I had no idea you were the sentimental sort.
I went on to dress in full drag that night, being Halloween and all.
Did you get any candy?
No, but I had to wear an ex-girlfriend’s heels to make the costume, and well… Let’s just say I had a really bad, smelly, sweaty foot problem at the time, and I ruined her shoes.
I’m sure that’s not all you ruined of hers…
That’s the one that I dumped because she was 18 and had never tried eggs. Not because she was a vegetarian or anything, just based solely on the fact that she was scared of eggs.
They do come out of a chicken’s ass.
Yeah, that is gross, but she was literally scared of them. Speaking of assholes, they are the new black. That should be the title of my book. I should totally show my wiener.
Nobody wants to see that.
What? Nobody wants to see my river dick?
Maybe I’m wrong… Why don’t you go outside and test the theory?
I’ll do a few test runs and see what works the best. You know, I was trying to jerk off earlier to that stupid movie Soul Surfer before she got her arm bit off, you know, but it didn’t happen.
What do you have against cripples?
Nothing at all, but before her “accident” she wore nothing but bikinis.
So would you “take” a stump?
Definitely, and when I climax I would start yelling Ultimate Warrior-isms.
Knife paintings? Fill me in.
Yeah, as in he uses a Rambo knife instead of a brush. In real life. The Ultimate Warrior.
Oh shit, are they expensive?
They’re like three thousand dollars.
God damn, I wonder if he is open to barter.
You should send him an eight by ten of this photo.
Yeah, I mean you can’t see my dick, but my taint area looks like a patch of dark elephant skin. Did it make you vomit?
Didn’t look that close.
Maybe I can paint him something with rare whale blood. Never been able to find any though, unless maybe some shady place in Chinatown sells whale meat, and you could just ask them for the blood?
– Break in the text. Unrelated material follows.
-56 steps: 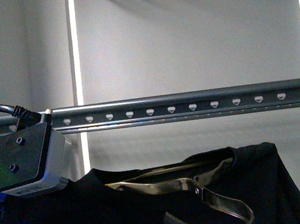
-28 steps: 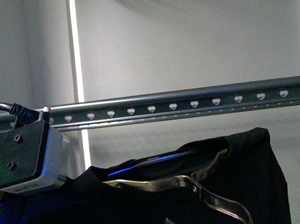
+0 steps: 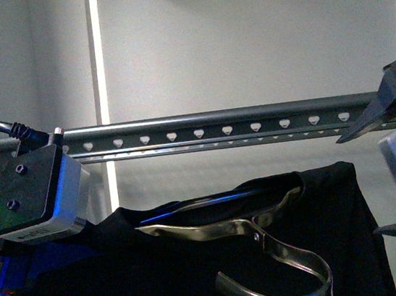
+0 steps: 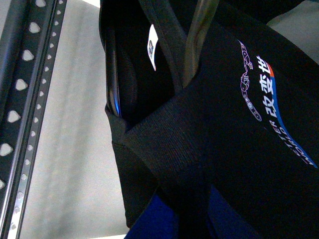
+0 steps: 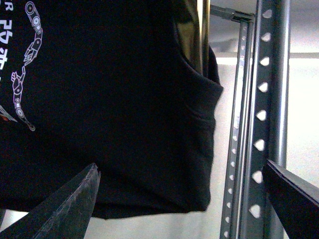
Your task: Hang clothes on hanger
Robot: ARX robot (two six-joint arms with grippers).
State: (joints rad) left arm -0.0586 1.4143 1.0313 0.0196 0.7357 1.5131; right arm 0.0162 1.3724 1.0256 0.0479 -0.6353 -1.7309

I think you’d have to go to Japan for that.
Let’s do it then, and send The Ultimate Warrior a painting of Hulk Hogan sucking him off in rare whale’s blood. You can collaborate on it with me, that way if it pisses him off to where he wants to kill us it will be twice as hard. I’ll start sketching it out tonight.
So how do you feel about defending your title this year?
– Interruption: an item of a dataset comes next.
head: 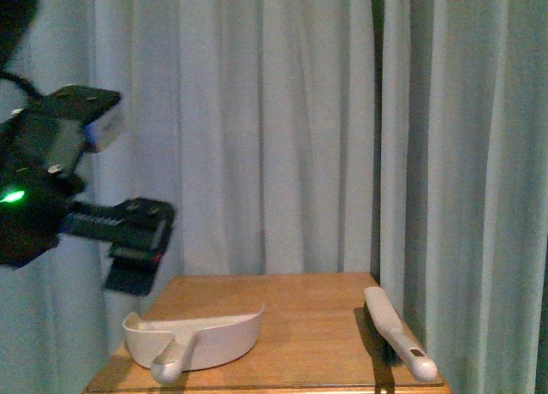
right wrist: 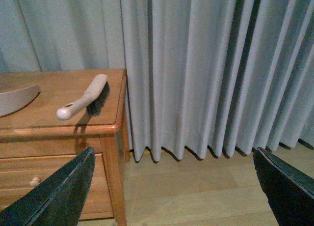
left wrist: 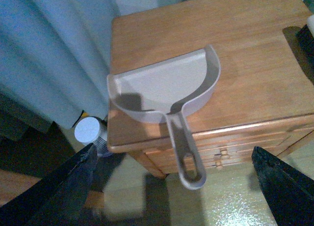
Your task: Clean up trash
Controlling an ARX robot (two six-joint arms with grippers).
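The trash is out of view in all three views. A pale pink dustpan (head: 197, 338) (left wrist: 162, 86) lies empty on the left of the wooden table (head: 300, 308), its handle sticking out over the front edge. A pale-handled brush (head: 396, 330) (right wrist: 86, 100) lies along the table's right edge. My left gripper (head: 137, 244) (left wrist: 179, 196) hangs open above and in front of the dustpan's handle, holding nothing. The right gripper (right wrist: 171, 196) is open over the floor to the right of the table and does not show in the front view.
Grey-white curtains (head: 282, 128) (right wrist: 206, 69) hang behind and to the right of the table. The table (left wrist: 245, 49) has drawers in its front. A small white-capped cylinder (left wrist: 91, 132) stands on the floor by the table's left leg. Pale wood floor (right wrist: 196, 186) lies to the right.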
I think I’m going to win again this year. While everyone else is going to be drawing dicks, I’m already leap years ahead.
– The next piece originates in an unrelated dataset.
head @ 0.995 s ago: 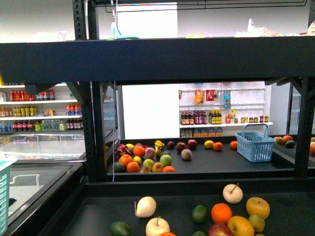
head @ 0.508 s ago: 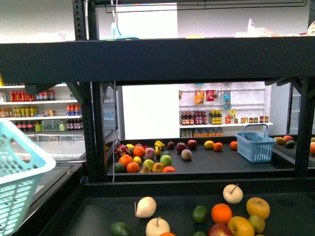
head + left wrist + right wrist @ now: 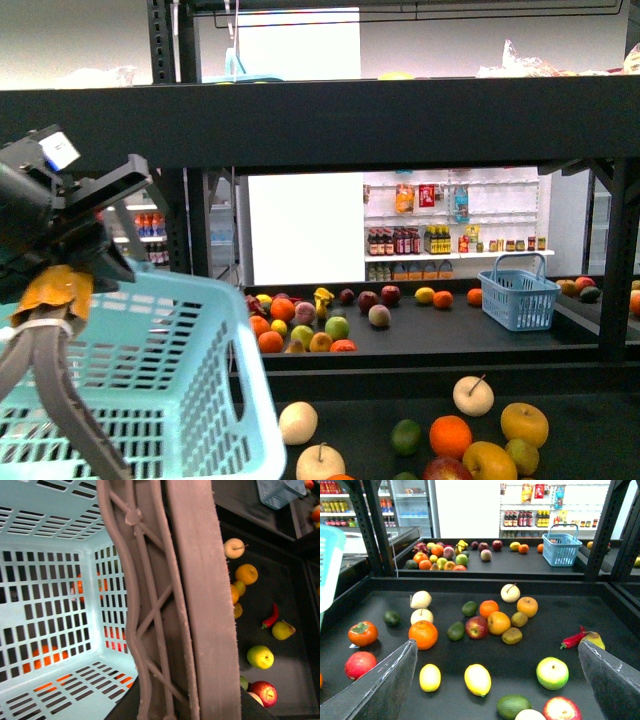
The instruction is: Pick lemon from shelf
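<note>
Holding state, left arm: the left gripper (image 3: 55,282) is clamped on the grey basket handle (image 3: 165,605). The turquoise basket (image 3: 160,390) hangs from it over the left side of the near tray, judged to keep a receptacle close at hand for picked fruit.
Basket contents: no fruit is seen resting inside. Orange patches show through the slats, apparently from fruit below.
Right claw: the right gripper (image 3: 497,647) is released, jaws spread wide and holding nothing, above the near tray. This is judged to be a pre-grasp stance.
Lemon: the lemon (image 3: 477,679) lies untouched on the tray near its front edge, roughly between the spread jaws. A smaller yellow fruit (image 3: 430,677) just beside it may be a second lemon.
Clearance: the orange (image 3: 423,634), green apple (image 3: 552,672) and avocado (image 3: 514,706) are near the lemon, none touching it.
Surface: the shelf (image 3: 485,583) has flat matt black trays with a raised rim. The fruit lies loose and is judged liable to roll.
Room: a shop. The rear tray carries more fruit and a blue basket (image 3: 518,292). White wall shelves of bottles (image 3: 408,240) stand behind.
</note>
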You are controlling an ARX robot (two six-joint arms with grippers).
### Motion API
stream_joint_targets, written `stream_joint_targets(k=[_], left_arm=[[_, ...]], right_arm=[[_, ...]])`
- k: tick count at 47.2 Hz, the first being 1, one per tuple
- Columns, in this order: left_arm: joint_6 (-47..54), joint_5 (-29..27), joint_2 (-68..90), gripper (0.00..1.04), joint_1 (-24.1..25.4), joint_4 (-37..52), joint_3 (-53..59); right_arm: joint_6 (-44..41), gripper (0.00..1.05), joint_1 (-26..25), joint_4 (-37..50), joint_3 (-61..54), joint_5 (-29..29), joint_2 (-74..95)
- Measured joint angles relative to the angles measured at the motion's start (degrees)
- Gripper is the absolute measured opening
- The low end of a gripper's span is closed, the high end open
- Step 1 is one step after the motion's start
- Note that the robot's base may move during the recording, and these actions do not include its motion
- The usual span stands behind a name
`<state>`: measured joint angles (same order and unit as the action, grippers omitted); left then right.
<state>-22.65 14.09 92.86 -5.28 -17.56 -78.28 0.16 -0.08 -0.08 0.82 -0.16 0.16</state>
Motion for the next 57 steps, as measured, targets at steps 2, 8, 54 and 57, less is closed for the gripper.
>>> stream_joint_targets(k=[2,8,54,57], left_arm=[[1.05,0.61,0.85,0.16,-1.92,0.07,-1.22],[1.95,0.94,3.54,0.16,-5.44,-0.07,-3.89],[3.76,0.11,7.80,0.16,-10.58,-0.83,-7.26],[3.78,0.46,7.78,0.16,-10.69,-0.83,-7.28]], right_arm=[[0.00,0.97,0.00,0.00,0.00,0.02,0.00],[0.00,0.97,0.00,0.00,0.00,0.00,0.00],[-6.58,0.97,-4.04,14.78,47.23,-8.26,101.68],[-9.22,0.97,-2.99,13.86,49.96,-8.50,107.21]])
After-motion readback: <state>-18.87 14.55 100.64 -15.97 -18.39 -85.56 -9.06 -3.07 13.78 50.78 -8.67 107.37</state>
You seem pretty confident.
Dude, people will think all they have to do now is just draw a dick or a bloody pussy when in fact you have to give part of your soul into what you produce. Something like a human body with a cat-head-hybrid with six tits full of milk spewing into the air with a bunch of food depraved minions fighting to lap up the nectar, and probably a few side things going on.
What’s up with people having more than one entry last year?
Last year was a dollar per entry, no limit. This year there’s a one drawing per artist limit, though, they’ll have to stand by whatever they think is their best.
Fuck that’s better. I have a feeling everyone is going to focus on doing dicks, or sloppy pussy with stink lines. They’re all trying to catch up to the champ, but I’m a million miles away. I’m in a different dimension, an alternate reality.
We have to wrap this up. Anything final thoughts?
How many girls do you think want to fuck L. Wolf?